淩珩勸到,“我們隊長脾氣不太好,你們又在我們基地出了事,他可能心情不太好。”

“這樣。”何躍看了二樓緊閉的房門一眼,“那好吧。”

淩珩目送他轉頭回去,看了眼二樓亮着的屋,搖了搖頭嘆了口氣。

陸京航有單獨的宿舍,以他的性子隊裏的人沒事也不會來找他。

基地吃完晚飯,陸京航不緊不慢地去食堂打包了份飯帶上去。

溫杳吃了兩顆消炎的藥,一看那飯菜反而沒什麽胃口。

“這麽多年還是改不了那臭毛病。
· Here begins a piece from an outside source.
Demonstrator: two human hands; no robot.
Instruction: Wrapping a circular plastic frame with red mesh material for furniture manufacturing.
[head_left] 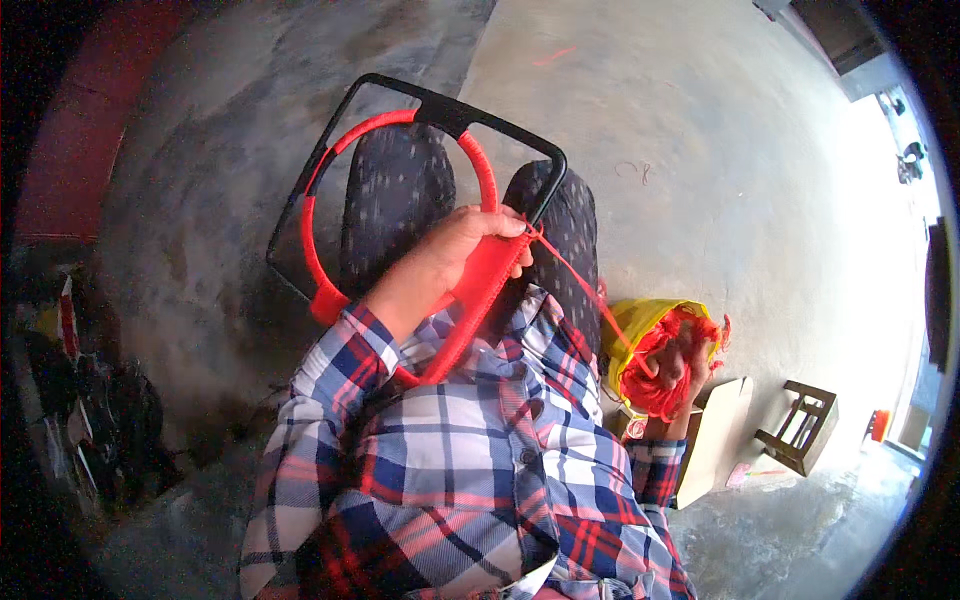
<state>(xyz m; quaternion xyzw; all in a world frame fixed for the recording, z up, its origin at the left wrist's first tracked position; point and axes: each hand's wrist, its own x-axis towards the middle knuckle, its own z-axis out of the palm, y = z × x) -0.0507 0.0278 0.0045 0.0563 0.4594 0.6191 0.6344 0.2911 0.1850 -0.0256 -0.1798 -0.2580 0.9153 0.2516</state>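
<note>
A black square-cornered frame (pixel 510 133) with a ring wrapped in red cord (pixel 480 165) inside it rests over my lap, tilted. My left hand (pixel 450 255) is closed on its right side, where a red covered section (pixel 478 305) with a braided edge runs down toward my shirt. From that edge by my left thumb, a taut red strand (pixel 582 278) stretches down to the right. My right hand (pixel 672 362) is closed on the strand at the mouth of a yellow bag (pixel 622 322) full of tangled red strands (pixel 650 397). The fingertips are partly blurred.
Right of me stand an open cardboard box (pixel 718 435) and a small wooden stool (pixel 800 428) on the concrete floor (pixel 700 180). A dark heap of things (pixel 105 430) lies at the far left. Bright light enters by a doorway at the right.
</note>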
”

溫杳戳着碗裏幹巴巴的白米飯,沒搭話。

陸京航拖了只小板凳在她面前坐下,盯着她吃飯的動作,開口,“你那些年在國際上跑新聞,你就這态度吃飯?”

溫杳心裏裝着事,但陸京航一直在說話。

她皺了下眉,“嗯?”

“就這态度,怎麽了?”

小姑娘一聲不吭的,一開口就嗆人。

很出息。

陸京航抵了抵腮,起身,“行,吃完就走吧。”

突然,溫杳拉着他的袖子把人拽下來。

“陸京航。”

陸京航顧着她的手受傷,沒用太大的力掙開,順勢坐了回去,又因着慣性朝前湊近了點。

咫尺距離,氣氛變得很微妙。

溫杳忍着心下的緊張,手指揪着他袖子收緊,強忍着顫意,低頭,湊上去,很輕地吻了他的唇角。